Fitch Ratings has affirmed its 'BBB-' Issuer Default Rating (IDR) and senior unsecured ratings on Kinder Morgan, Inc. (KMI) and its subsidiaries, following KMI's announcement of its change in dividend policy. KMI will cut its dividend to focus on retaining cash to help stabilise its balance sheet and fund what remains a robust capital spending backlog. Additionally, Fitch has affirmed its 'F3' short term IDR and commercial paper (CP) rating on KMI.

The rating outlook is stable

The affirmations are reflective of the change in dividend policy reducing the need for KMI to access what has been a rather unforgiving equity market. The dividend cut helps clear up the uncertainty surrounding KMI's ability to fund its large growth-spending backlog while maintaining its intent to lower leverage to the 5.0x - 5.5x range.

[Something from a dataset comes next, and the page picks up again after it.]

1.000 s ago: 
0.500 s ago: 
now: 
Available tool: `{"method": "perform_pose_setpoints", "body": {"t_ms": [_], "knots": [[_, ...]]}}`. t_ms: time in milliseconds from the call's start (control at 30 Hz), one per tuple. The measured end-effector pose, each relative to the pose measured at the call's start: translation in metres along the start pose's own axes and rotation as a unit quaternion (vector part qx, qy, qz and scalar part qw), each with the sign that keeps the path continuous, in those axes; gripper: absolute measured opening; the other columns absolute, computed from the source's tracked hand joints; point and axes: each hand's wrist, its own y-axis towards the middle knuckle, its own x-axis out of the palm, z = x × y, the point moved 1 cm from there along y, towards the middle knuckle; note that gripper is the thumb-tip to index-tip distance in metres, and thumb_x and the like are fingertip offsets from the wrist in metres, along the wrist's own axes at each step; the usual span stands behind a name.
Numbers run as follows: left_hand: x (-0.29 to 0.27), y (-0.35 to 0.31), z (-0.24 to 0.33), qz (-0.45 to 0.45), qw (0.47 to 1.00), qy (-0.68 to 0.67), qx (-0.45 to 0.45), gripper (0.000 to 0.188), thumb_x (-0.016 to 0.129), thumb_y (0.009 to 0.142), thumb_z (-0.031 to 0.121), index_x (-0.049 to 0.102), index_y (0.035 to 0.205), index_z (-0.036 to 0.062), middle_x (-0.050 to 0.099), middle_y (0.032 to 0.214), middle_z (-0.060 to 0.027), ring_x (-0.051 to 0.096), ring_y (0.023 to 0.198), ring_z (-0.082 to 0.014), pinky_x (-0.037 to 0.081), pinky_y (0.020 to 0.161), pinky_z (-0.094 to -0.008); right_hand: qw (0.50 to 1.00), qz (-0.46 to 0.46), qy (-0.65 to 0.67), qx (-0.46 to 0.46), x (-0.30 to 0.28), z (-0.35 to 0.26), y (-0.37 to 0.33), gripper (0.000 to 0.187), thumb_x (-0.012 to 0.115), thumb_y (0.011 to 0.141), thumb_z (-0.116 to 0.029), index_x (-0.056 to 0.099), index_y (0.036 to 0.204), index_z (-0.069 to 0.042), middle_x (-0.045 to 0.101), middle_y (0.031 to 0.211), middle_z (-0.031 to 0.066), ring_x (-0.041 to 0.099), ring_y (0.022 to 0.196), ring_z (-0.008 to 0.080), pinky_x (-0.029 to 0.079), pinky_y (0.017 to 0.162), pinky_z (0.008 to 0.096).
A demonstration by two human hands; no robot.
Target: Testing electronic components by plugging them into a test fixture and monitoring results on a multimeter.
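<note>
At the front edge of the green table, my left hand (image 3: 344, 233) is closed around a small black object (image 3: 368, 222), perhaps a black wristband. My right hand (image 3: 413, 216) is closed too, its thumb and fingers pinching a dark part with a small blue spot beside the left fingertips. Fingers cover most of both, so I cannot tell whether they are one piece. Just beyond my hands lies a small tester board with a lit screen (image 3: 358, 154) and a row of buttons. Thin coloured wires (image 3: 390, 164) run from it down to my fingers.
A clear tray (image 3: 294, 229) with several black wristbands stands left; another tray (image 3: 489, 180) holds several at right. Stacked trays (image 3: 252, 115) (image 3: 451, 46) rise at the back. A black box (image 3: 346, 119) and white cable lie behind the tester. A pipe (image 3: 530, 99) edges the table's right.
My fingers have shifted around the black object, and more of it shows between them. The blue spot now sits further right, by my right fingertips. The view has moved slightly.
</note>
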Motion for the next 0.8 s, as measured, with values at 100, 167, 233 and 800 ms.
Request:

The dividend cut represents a new strategic direction for KMI, which has historically paid nearly all of its internally generated cash flow to its equity investors. The shift in financial policy will allow KMI to generate significant free cash flow to help fund growth capital spending. Fitch continues to expect near-term leverage at KMI on a consolidated basis to be high, with the company projecting 2016 5.5x net debt/EBITDA, which is largely in line with expectations.

Fitch believes the dividend cut will help mitigate the risks as to KMI's ability to raise external capital without further stressing its balance sheet. The increase in retained cash flow is expected to cover all of KMI's equity and most of its debt needs for the foreseeable future.

KMI ratings

KMI's ratings reflect its position as one of the largest and most important energy companies in the US, with significant positions in must-run assets that support national energy infrastructure. The ratings are supported by KMI's significant cash flow stability, driven by the high percentage of KMI's assets being either fee-based or hedged and Fitch's expectations that KMI's high percentage of fixed fee-generating assets will minimise earnings and cash flow volatility even as oil and gas prices continue to languish and hedges roll off.

Today's rating actions reflect Fitch's consolidated ratings approach to KMI and its various subsidiaries subject to the cross-guarantee agreements among and between the Kinder Morgan entities. The cross guarantees are joint and several, absolute and unconditional, between the entities, and any refinancing of maturing notes is expected be done primarily at the KMI level over time (excepting some pipeline debt which would remain at the pipelines for rate-making purposes but remain cross guaranteed).